Gudnapur Inscription Confirms Hindus Celebrated Vasantutsava Much Before Valentine

Gudnapur inscription

Inscriptions from archaeological sites and from those that are excavated time and again have been continuously revealing more about our glorious past. The Gudnapur inscription tells us about the kings of the Kadamba dynasty, the temples they built, and more. The Kadamba dynasty, the earliest natives to rule modern Karnataka, was founded by Mayuravarman, also called Mayurasharma,  a Brahmin scholar and a native of Talagunda of now Shimoga district. Kannada was made regional language under his reign.


The Gudnapur inscription tells us that Virasarman was the grandfather of Mayuravarman.  Mrugeshavarman I was the son of Shantivarman I who married the daughter of the king of Kekaya.  Ravivarman I (340-315 BCE) was the son of Mrugesha who killed the king Vishnudasa (nihatya Vishnudasam).  


This inscription also mentions the Natyasashtra (Arthashashtra) of  Acharya Vishnugupta Canakya of 1534 BCE. Interestingly, this inscription is a  grant to “Kamadevalaya” and refers to “Madanotsava” (festival of love) during the season of Vasanta. “Ksmadevsyatana” in Mrichakatikam of Sudraka and “Kamadevagriha ” in Kadambari of Banabhatta also indicate the existence of such social institutions for pleasure. The Gudnapur inscription carries the earliest reference to “Kamadevalaya”.


“Vasantutsava” (spring festival) was a popular festival of love in ancient India. It is not known how Vasantutsava has been transformed into Holi festival. Interestingly, the Gudnapur pillar inscription (315 BCE) found in Karnataka is a grant to “Kāmadevālaya” and refers to “Madanotsava” (festival of love) during the season of Vasanta.


“Kāmadevāyatana” in Mṛccḥakaṭikam of Sūdraka and “Kāmadevagriha” in Kādambarī of Bāṇabhaṭṭa also indicate the existence of such social institutions. The archaeological site in Gudnapur is an ancient Kamadeva temple. There is also an archaeological site of Madana Kamdeva temple in Baihata, Assam.

Madana Kamdeva, Assam

Madana Kamdeva, Assam; Image source: Wikipedia.

This festival was celebrated in Kashmir till 1200 CE. It was stopped after the advent of “religion of peace”. It was known by the name of Madnatrayo dashi. The Kashmiri community had been asked to review it and replace the valentine day. This is far older festival, may be from Shatpata Brahmana period. Madana Trayodasi was celebrated in Kashmir on Chaitra Shukla Trayodasi.

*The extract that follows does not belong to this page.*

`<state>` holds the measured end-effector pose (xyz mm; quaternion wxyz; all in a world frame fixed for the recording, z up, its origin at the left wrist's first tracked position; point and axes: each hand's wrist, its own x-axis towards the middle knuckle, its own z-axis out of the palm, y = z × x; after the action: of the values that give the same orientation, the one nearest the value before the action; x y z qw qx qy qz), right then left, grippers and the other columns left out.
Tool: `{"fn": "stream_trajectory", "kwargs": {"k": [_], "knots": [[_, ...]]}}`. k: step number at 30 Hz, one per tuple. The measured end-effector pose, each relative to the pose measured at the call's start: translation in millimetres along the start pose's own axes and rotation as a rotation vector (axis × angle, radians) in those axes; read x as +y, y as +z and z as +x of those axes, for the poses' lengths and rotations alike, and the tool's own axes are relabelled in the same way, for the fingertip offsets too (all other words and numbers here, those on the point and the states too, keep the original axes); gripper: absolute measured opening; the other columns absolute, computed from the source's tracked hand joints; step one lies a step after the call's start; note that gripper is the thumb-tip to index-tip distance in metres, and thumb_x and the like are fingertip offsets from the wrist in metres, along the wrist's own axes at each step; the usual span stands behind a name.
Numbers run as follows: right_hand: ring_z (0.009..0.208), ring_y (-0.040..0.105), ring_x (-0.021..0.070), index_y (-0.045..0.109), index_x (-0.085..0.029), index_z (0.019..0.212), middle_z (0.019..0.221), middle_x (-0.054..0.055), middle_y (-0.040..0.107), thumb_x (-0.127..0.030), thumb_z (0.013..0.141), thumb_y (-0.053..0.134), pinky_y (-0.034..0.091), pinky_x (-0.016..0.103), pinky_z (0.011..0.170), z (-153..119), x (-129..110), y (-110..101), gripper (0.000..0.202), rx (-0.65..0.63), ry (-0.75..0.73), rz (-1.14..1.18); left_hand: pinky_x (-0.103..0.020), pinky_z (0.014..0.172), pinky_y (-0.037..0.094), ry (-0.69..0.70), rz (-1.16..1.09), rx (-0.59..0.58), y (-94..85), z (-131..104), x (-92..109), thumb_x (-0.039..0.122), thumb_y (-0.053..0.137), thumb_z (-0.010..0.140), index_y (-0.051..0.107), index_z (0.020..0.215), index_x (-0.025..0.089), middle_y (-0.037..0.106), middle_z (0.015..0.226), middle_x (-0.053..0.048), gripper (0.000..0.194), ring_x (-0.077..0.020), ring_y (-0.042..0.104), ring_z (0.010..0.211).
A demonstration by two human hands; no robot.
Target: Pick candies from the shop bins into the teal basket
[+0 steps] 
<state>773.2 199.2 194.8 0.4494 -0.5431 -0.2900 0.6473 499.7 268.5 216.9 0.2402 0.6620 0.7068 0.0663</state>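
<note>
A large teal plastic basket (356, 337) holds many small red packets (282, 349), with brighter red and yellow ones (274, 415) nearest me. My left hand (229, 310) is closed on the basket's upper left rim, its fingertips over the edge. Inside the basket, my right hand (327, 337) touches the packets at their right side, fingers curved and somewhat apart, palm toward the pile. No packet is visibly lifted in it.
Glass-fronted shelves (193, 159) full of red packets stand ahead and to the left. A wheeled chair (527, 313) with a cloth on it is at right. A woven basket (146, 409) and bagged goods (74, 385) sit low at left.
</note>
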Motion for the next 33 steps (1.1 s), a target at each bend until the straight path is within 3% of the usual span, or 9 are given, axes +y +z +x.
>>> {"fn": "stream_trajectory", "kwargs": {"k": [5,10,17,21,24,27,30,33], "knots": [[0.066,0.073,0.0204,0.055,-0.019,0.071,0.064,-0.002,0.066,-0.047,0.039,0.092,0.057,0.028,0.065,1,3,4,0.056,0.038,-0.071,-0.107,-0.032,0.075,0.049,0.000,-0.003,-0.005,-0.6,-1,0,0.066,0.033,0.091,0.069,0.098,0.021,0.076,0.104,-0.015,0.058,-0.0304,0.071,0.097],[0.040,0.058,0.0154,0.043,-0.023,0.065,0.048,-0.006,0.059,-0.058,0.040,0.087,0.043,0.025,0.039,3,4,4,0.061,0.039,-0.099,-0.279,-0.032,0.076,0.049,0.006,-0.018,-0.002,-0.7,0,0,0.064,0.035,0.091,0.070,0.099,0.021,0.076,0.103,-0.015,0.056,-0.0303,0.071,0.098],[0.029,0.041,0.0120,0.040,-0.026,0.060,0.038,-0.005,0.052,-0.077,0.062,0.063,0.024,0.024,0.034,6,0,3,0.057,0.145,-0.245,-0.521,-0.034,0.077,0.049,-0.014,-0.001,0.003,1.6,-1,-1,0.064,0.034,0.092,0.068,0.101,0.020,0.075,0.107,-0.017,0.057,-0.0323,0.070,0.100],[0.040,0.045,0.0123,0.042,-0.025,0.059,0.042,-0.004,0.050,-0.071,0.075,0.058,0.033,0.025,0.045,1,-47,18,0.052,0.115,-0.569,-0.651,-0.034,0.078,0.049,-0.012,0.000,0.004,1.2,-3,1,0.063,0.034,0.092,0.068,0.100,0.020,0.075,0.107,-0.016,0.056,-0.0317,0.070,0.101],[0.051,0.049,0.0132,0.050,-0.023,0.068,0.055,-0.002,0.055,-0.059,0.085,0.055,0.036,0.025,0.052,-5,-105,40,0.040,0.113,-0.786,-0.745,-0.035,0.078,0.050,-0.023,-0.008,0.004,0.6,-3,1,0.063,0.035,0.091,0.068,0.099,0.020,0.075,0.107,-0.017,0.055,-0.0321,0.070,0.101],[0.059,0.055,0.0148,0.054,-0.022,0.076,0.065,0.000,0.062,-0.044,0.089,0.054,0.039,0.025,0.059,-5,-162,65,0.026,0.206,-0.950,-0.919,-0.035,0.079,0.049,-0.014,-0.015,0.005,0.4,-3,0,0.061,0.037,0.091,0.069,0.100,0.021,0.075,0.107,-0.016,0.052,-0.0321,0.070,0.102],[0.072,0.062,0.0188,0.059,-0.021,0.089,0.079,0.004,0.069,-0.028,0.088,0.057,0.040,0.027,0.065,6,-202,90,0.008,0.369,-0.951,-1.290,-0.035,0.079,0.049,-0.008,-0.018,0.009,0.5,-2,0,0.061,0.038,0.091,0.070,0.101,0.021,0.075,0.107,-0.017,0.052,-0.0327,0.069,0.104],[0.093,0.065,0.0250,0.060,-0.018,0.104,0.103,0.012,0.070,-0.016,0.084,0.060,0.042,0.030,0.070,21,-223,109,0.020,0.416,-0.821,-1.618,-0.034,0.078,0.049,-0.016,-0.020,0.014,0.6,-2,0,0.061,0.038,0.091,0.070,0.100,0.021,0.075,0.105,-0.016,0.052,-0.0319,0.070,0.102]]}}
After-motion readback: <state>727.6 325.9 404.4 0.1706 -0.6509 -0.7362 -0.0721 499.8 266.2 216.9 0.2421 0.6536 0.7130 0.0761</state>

Christian missionaries have intelligently planted Valentine day (14th Feb) as celebration of love to influence young minds towards Christianity. In fact, St. Valentine was a Christian missionary in Rome who was fraudulently luring Roman people to convert them. Roman emperor Claudius II ordered him to be beheaded. Christians claim that Valentine was executed on 14th Feb but there were at least three different Valentines and all of them were executed on 14th Feb. This is just a fraud to corrupt a Pagan festival of Rome.


Actually, Lupercalia, an ancient Pagan festival was celebrated by the young men between the ages of 20 and 40 on 13th Feb or 14th Feb. The Christians conspired to corrupt this popular festival. They fabricated a story that St. Valentine left a farewell note for the jailer’s daughter, who had become his friend, and signed it “From Your Valentine.” Similarly, the day of 25th December was celebrated by Romans as the birthday of Sun god but the Christians transformed 25th December as the birthday of Jesus though Jesus was born on 6th or 10th January. Truly speaking, Valentine day is just a feast day of Christians and it has nothing to do with love, nor with affairs.


Let us revive and promote our ancient Vasantutsava (spring festival) as festival of love. Phalguna Shukla Trayodasi, a day before Holika dahan may be a perfect day to celebrate “Vasantutsava”.


With inputs from Shri Vedveer Arya, author of Chronology of Ancient India.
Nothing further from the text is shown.